Prof. Bushra Akram says that parents themselves do not have the required education and training to understand their children with special needs and, therefore, the majority of them are not actively involved in their children’s education, like in the case of Masoom Fatima. Importantly, schools also do not want to involve parents in the learning process, hence, more hurdles to the way of the disabled persons to get an education, adds the researcher.

The professor regrets that education for special children had never been a priority even for government authorities. Even in normal circumstances, education for the disabled gets place at the end of the priority list, what to talk of special arrangements for coronavirus pandemic-hit children with disabilities, she adds.

Talking to Cutting Edge by telephone, Prof. Bushra Akram says that long after the independence, there were only few educational institutes for the special children. In 1959, for the first time, the National Commission presented a plan to the government for the education of special people. Progress was seen between 1983 and 1992, when the United Nations Organisation (UNO) declared the time the decade of the disabled persons. The Pakistan National Policy for the Education and Rehabilitation of the Disabled was formulated in 1985 and improved in1988. The government of Pakistan approved the policy in October, 2002, after 17 long years of its formation.

Relating the historical details, the professor says that in 1985, at the federal level, a separate directorate was established to run model special education schools throughout the country. In addition, the National Institute of Special Education was established to provide in-service training to teachers of special schools.

Today, the Directorate General of Special Education runs 56 institutions focused on the educational and rehabilitation of children with special needs. At the provincial level, the Punjab government recently established a separate Department of Special Education under the direct supervision of the Chief Minister, which runs 48 special schools. The provincial government also recently opened 90 special schools at the district level. However, thinking of some special arrangements for the special children is still an uphill task.

Rabia Imtiaz, a teacher at an institute for the visually impaired children, has her own side of the story. In a special talk with Cutting Edge, she says that abrupt school closures in the wake of the virus pandemic has hindered the provision of special education also, which is administered through carefully constructed plans, called individualised education programmes (IEPs). She says normal students could be facilitated through the launch of TeleSchool, or introduction of some apps, or web links. But the IEPs for special children require extensive services that are not easily transferred to the internet, even for the families, who have access.

About involving parents in the process of imparting education to special children through distance learning, the teacher says that taking care of special children as well as their educational and learning needs is an uphill task. Parents definitely have a greater role in distance learning plans for the disabled students, she adds.
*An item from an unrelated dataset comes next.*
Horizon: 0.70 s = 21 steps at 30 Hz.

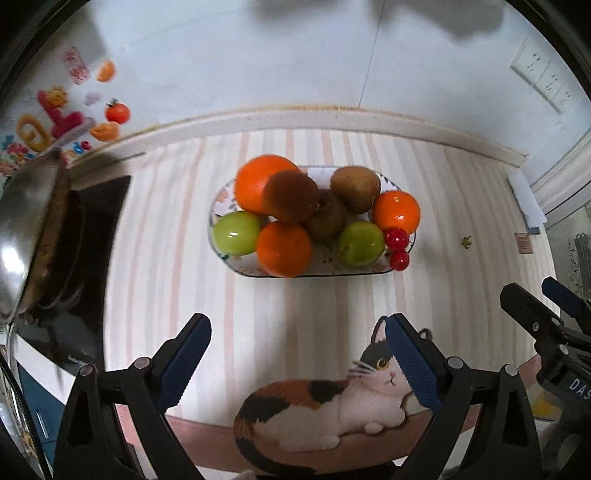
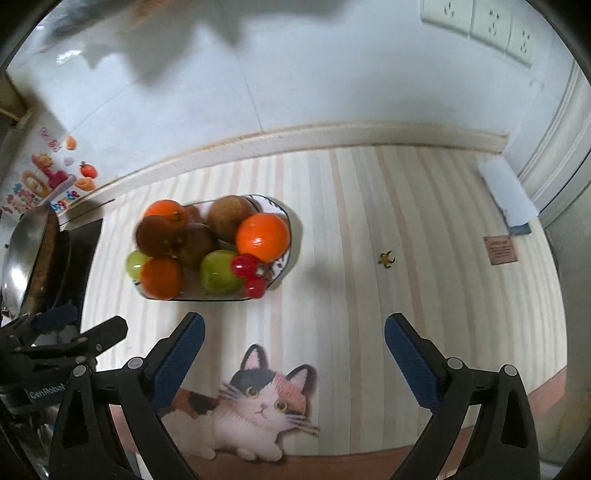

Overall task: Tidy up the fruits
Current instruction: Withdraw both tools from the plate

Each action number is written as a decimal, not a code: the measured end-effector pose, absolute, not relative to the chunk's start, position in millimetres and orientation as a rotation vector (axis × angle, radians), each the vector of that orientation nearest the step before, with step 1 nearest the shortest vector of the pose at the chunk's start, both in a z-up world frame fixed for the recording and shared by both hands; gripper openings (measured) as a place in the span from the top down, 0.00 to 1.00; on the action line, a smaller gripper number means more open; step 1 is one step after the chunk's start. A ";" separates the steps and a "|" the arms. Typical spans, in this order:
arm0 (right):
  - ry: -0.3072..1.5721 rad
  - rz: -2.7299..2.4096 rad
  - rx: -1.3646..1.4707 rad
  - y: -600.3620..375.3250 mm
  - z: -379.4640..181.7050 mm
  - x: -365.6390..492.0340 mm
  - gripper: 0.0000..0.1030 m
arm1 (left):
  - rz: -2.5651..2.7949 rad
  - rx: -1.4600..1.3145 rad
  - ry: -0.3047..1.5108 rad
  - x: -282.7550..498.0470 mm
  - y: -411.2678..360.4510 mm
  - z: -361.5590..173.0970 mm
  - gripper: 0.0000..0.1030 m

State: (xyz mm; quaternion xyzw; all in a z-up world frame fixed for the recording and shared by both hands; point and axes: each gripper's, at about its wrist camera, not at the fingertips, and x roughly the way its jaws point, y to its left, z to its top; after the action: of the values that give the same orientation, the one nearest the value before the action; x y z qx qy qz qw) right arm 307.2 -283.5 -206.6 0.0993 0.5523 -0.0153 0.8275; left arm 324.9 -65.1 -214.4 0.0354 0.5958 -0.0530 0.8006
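Hovering over the striped mat, both grippers sit w/ jaws spread wide & nothing between them. Left gripper points straight at the fruit plate; right gripper sits off to the plate's right, so the plate shows up-left in its view. Each tool's tip is visible at the edge of the other's cam.

Plate is oval, patterned rim, resting on the mat near the back wall. It holds 3 oranges (front one), 2 green apples (left one), brown kiwi-like fruits piled in the middle (top one) & 2 red cherries at the right front edge, touching the right apple.

Cat picture on the mat lies below the jaws, nearer than the plate. Steel wok sits on a black cooktop at far left. Small yellow-brown scrap lies on the mat, well right of the plate. Wall sockets at upper right.
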 end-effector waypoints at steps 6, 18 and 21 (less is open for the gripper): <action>1.091 -0.043 0.191 -263.9 -152.1 259.9 0.03 | -0.098 0.052 1.157 272.5 -44.0 -160.5 0.06; 0.930 -0.094 0.208 -230.2 -47.8 106.3 0.03 | -0.136 0.058 0.985 142.5 -15.9 -70.8 0.06; 0.905 -0.093 0.201 -220.9 -30.4 73.9 0.03 | -0.144 0.055 0.967 116.9 -13.5 -59.2 0.06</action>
State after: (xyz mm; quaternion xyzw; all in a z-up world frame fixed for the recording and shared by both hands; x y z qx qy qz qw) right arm 73.9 -220.9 -30.4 0.0967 0.4362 -0.0448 0.8935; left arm 116.9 -13.5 -59.2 0.0262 0.4644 -0.0692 0.8825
Rabia Imtiaz says that the thought that children’s educational progress will be stunted if the lockdown continues for a long time, worries both teachers and parents. The biggest concern for both is that without the quick advent of a homeschool-adaptable curriculum, the students would regress and our efforts made for them may be wasted if the lockdown continues for a year or so. The teacher says not every family has the space or technology to sit and work with their kids.

Ms. Rabia says some developed countries have found out a way out. They have assigned the teachers the task of visiting their students at their homes one by one once or twice a week. The teachers there, while observing the standard operating procedures (SOPs), visit their students with paper packets of school work for face-to-face lessons at their homes. However, she regrets, the plans could not be replicated in Pakistan immediately for lack of resources and other hurdles. But, she believes, government authorities would find out a way out soon, like the TeleSchool initiative, for the special children also.